Note how my new points (starting at line 08 and ending at 12) contain sequential ID's. I'm using an instead of versus an after update trigger here because I want this to occur BEFORE it hits the base table.

Unfortunately, this "alteration" is not very robust and can't be used if your data is versioned WITHOUT moving edits to base, or not versioned at all (as you need when using Collector for ArcGIS). Also not discussed here is my very compelling reason for using the Global ID field in some of the non-GIS applications that use these data. Let's chalk this up to the "tinkering" category. ESRI I'm sure has a very good reason for implementing the Global ID default like they do, and this post surely will foster some heated debate and comments.

This, added with the after update/insert trigger presented in Hey Neighbor?
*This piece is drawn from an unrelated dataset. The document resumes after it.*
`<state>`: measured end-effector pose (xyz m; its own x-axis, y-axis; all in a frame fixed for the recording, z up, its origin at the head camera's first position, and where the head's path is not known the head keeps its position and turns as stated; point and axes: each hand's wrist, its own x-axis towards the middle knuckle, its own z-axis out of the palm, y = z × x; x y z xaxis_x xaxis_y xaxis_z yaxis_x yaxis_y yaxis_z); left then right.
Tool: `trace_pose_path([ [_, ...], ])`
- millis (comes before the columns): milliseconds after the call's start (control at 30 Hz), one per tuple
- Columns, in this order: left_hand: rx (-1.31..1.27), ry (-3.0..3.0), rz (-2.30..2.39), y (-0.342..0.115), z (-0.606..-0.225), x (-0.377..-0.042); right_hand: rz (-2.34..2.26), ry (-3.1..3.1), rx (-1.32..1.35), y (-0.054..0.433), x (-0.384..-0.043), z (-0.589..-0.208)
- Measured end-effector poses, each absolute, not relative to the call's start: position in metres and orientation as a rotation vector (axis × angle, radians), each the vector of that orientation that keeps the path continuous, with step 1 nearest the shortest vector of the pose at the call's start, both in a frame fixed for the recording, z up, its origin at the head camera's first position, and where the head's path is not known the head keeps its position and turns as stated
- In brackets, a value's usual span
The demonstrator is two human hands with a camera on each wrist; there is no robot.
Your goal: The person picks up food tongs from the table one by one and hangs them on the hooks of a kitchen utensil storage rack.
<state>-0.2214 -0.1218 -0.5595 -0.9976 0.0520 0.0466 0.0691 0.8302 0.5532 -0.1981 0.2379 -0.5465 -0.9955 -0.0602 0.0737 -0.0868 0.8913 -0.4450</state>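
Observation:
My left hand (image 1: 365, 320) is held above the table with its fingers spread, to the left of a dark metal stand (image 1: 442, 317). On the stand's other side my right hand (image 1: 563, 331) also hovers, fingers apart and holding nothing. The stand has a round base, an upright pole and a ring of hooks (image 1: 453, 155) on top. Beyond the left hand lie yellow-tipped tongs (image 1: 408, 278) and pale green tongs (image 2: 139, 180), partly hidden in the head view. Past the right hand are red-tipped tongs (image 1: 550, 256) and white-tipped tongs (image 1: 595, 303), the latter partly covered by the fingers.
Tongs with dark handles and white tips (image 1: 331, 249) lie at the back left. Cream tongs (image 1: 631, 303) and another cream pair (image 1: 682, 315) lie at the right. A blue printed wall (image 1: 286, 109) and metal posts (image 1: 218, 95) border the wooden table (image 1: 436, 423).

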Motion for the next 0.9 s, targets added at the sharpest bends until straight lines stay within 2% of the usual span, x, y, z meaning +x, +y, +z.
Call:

What's Your Value? will result in a nice, neat feature class where almost all of the attributes are automatically populated and your Global ID's are ordered.

This is a personal blog and does not recommend, endorse, or support the methods described above. Alteration of data using SQL outside of the ESRI software stack, of course, is not supported and should not be applied to a production database without a thorough understanding and disaster recovery plan.